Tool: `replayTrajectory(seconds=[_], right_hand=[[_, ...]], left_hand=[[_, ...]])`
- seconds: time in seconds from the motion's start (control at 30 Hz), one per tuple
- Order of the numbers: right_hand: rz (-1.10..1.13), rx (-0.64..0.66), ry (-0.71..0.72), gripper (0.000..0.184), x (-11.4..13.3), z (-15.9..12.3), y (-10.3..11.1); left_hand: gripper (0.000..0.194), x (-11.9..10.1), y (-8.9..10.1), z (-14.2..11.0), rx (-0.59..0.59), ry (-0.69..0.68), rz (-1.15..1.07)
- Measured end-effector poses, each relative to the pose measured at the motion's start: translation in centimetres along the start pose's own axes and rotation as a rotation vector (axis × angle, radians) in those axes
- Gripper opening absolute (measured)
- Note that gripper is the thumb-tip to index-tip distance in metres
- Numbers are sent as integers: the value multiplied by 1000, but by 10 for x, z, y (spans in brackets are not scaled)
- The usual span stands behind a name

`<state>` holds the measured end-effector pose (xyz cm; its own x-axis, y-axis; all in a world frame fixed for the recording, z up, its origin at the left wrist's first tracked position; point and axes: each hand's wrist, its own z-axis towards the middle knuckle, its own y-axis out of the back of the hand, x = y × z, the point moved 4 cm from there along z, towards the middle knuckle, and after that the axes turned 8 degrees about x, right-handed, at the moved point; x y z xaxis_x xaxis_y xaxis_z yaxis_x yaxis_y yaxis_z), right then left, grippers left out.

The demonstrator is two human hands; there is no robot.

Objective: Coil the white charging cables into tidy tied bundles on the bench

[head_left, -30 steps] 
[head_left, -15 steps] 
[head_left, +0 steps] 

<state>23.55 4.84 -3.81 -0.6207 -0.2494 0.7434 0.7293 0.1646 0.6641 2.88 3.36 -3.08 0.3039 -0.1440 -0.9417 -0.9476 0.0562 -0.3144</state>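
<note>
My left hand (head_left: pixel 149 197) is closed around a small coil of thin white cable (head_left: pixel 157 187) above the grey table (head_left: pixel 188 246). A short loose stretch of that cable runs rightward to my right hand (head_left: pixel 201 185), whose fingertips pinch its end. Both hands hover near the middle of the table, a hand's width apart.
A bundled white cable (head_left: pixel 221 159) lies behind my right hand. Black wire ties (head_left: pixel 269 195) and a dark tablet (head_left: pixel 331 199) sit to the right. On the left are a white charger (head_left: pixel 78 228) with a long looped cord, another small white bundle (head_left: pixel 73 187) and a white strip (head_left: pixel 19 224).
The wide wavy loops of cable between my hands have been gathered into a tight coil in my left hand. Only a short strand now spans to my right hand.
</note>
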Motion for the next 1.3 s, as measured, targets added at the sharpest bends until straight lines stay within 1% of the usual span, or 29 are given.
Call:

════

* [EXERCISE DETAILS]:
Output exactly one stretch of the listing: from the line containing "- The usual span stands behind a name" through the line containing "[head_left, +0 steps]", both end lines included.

* [RESULT]:
- The usual span stands behind a name

`<state>` holds the measured end-effector pose (xyz cm; its own x-axis, y-axis; all in a world frame fixed for the recording, z up, its origin at the left wrist's first tracked position; point and axes: each hand's wrist, its own z-axis towards the middle knuckle, its own y-axis out of the back of the hand, x = y × z, the point moved 4 cm from there along z, towards the middle knuckle, and after that the axes turned 8 degrees about x, right-handed, at the moved point; x y z xaxis_x xaxis_y xaxis_z yaxis_x yaxis_y yaxis_z), right then left, grippers left out.

The demonstrator is two human hands; there is no robot.

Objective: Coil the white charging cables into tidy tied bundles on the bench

[head_left, -30 steps] 
[head_left, -15 steps] 
[head_left, +0 steps] 

No more output will be given.